According to the Privacy Rights Clearinghouse, the healthcare industry has seen a considerable jump in data privacy breaches in 2010 and 2011. Since 2009, reporting data breaches is now compulsory as a result of HIPAA which may explain why we are seeing such a significant rise in reported breach violations.
According to the Privacy Rights Clearinghouse, the healthcare industry has seen a considerable jump in data privacy breaches in 2010 and 2011. This drastic spike in privacy breaches has become much more transparent since 2009 when Congress enacted the Health Information Technology for Economic and Clinical Health Act (HITECH Act). This U.S. legislation added a technology component to the original 1996 HIPAA privacy mandates providing more explicit guidelines around technology aspects for protecting a patient's healthcare records. Since 2009, reporting data breaches is now compulsory which may explain why we are seeing such a significant rise in reported breach violations.

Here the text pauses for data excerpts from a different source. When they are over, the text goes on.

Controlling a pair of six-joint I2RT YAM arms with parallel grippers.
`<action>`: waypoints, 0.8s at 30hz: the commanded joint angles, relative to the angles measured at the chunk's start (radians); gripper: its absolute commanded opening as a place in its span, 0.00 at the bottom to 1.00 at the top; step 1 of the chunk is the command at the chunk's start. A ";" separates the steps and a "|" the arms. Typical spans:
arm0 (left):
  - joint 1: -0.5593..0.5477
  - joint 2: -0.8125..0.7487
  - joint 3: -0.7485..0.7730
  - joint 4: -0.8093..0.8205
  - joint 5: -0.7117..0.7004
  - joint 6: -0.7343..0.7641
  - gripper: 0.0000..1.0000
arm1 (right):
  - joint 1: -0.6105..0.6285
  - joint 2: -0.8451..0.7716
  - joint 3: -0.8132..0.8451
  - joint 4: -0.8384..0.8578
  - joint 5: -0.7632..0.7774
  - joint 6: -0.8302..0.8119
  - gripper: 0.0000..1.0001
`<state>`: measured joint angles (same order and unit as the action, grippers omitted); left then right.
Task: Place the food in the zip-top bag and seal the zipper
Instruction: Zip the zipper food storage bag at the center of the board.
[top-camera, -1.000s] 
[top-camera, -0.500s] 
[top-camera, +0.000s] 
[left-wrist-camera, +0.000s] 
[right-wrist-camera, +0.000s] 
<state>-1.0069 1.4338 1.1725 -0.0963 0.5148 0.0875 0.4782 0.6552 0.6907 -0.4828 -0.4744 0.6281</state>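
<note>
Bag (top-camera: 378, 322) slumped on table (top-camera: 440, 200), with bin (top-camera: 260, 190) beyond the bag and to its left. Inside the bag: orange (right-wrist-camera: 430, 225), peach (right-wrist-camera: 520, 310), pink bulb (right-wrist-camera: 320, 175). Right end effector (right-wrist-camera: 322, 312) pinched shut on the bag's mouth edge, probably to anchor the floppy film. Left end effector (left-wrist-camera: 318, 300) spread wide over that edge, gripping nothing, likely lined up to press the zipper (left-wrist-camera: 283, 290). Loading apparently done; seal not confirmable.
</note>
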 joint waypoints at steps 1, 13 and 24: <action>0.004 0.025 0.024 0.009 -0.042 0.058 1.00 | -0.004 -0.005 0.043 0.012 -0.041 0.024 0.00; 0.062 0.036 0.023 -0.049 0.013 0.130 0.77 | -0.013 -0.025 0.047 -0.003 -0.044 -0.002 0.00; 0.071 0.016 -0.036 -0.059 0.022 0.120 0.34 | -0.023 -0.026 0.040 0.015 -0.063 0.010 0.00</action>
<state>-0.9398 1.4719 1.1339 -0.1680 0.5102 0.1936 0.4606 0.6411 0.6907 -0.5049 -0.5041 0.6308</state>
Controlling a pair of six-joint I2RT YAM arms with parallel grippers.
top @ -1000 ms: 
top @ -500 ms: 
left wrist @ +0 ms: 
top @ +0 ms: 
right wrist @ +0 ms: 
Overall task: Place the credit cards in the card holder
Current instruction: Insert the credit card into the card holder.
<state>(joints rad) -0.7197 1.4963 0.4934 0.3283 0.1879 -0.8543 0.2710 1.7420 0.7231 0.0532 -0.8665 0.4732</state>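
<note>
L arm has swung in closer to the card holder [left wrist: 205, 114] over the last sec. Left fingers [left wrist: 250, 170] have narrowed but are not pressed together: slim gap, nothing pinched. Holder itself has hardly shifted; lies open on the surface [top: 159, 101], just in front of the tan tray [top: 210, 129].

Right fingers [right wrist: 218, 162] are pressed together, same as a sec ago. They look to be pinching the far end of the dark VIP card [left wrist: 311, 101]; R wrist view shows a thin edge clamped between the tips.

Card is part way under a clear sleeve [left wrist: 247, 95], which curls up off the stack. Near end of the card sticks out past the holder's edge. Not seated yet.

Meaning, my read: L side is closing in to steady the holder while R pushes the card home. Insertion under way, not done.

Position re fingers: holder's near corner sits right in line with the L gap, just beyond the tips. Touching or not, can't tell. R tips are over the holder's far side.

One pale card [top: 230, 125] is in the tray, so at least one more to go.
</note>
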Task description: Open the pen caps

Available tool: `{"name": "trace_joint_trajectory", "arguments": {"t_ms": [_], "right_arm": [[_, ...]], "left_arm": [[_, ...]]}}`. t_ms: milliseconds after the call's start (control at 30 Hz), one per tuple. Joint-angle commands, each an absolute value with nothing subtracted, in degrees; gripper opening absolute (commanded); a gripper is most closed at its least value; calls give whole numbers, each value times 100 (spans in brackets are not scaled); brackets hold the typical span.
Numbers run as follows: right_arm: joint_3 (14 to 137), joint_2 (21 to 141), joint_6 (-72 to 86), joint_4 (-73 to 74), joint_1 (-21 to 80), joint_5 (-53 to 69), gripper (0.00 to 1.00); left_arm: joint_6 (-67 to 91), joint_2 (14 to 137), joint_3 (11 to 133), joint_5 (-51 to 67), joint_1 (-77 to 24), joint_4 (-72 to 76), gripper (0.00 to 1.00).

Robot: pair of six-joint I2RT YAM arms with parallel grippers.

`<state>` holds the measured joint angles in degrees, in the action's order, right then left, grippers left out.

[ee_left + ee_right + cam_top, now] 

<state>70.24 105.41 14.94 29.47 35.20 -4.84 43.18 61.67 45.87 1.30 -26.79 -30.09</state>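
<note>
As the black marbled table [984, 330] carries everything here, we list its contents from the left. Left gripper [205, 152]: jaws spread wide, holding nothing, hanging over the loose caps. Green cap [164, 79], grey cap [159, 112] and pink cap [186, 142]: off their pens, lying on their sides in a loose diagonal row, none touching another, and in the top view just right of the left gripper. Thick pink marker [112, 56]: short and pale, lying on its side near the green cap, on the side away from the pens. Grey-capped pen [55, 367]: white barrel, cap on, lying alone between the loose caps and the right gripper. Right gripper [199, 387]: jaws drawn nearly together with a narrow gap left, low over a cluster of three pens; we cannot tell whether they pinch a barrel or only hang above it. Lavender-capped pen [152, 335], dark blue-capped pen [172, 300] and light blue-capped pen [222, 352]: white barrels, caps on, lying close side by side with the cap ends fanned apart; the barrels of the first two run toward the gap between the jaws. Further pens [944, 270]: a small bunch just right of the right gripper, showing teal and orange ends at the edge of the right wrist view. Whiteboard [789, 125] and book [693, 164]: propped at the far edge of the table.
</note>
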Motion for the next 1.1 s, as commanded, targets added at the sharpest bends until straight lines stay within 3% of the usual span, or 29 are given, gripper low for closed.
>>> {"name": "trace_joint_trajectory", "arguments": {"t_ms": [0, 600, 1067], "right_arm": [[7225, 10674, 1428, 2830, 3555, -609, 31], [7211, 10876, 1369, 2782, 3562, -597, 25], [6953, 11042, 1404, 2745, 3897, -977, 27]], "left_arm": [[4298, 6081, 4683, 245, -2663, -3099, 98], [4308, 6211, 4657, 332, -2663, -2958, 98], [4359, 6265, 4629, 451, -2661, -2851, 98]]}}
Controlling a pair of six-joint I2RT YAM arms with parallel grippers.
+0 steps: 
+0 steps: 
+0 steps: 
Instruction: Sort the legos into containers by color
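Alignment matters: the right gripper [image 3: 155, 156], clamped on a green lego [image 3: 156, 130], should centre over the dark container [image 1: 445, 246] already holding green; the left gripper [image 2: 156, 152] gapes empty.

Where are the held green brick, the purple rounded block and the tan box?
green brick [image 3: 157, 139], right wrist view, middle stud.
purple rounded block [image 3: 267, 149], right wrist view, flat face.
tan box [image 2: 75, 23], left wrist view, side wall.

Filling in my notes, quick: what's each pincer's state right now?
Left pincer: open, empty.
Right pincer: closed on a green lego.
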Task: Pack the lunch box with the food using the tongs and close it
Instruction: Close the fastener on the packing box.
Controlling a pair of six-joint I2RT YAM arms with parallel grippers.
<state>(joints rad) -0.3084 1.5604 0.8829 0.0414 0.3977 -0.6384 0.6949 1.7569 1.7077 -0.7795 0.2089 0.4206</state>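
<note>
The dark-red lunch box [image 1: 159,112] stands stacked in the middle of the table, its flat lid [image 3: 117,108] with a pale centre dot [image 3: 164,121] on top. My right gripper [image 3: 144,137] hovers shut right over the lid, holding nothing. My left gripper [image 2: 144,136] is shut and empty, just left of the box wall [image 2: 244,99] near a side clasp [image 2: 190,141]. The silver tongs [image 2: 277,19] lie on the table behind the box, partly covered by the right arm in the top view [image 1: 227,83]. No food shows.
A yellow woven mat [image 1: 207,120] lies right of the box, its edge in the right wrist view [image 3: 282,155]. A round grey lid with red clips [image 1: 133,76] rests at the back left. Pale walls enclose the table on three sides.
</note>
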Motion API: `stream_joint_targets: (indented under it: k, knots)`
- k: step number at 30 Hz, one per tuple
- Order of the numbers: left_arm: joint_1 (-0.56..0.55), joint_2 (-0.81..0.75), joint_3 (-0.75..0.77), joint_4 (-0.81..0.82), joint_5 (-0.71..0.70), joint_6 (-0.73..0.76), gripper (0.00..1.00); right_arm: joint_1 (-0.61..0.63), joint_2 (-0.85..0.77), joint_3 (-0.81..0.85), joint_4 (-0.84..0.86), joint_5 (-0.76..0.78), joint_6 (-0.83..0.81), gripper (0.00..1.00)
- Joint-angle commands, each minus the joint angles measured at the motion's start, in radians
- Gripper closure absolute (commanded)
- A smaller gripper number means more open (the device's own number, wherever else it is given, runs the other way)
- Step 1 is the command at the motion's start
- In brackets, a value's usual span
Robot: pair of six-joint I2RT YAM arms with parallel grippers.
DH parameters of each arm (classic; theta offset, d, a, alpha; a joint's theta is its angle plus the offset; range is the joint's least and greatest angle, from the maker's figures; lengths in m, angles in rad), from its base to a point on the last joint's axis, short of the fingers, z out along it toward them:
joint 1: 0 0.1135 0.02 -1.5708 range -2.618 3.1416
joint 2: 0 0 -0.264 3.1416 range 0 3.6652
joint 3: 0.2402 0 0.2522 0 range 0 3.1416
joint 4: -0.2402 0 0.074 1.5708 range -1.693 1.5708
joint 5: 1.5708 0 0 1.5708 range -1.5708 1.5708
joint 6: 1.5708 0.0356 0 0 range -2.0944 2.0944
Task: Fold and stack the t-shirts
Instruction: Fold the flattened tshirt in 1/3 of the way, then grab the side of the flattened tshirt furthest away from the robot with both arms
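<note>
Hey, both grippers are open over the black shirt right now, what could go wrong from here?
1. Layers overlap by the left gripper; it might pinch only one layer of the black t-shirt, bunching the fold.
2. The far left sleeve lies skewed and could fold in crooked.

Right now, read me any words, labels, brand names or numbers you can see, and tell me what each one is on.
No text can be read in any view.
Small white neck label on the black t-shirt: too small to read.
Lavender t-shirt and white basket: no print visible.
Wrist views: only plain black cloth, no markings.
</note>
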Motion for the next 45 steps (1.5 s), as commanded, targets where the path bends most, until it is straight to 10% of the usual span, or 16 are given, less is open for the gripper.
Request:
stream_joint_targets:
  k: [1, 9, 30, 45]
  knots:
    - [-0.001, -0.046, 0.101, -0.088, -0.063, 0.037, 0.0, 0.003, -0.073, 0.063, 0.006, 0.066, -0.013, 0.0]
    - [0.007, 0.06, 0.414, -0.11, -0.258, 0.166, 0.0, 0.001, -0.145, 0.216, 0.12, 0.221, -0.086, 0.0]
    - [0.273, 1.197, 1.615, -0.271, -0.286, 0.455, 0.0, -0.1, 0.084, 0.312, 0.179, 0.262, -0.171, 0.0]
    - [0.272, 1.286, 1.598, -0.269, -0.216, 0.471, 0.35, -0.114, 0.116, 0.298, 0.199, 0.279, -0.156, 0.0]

In addition to ensuring the privacy of patient health records, HIPAA also enables a patient to request an accounting or report of who has accessed their records. Patients can request this accounting six years prior to the date of their request. As a result, healthcare organizations must prove that this patient's data wasn't breached for up to six years. To be safe, your organization should keep six years of log data on hand in order to comply with the forensics investigations associated with such a request.
If this log data becomes evidence that is used in court, the organization will have to show proper chain of custody of log data and prove that the log integrity has not been compromised over that 6 year period. Keeping multiple years of your log files in their original file format is a must for forensics investigation or prosecution to show an accurate representation of what happened in the past. In addition, this data must be encrypted leveraging cryptographic hashing to assure data integrity and prove in a court of law that the data has not been tampered with.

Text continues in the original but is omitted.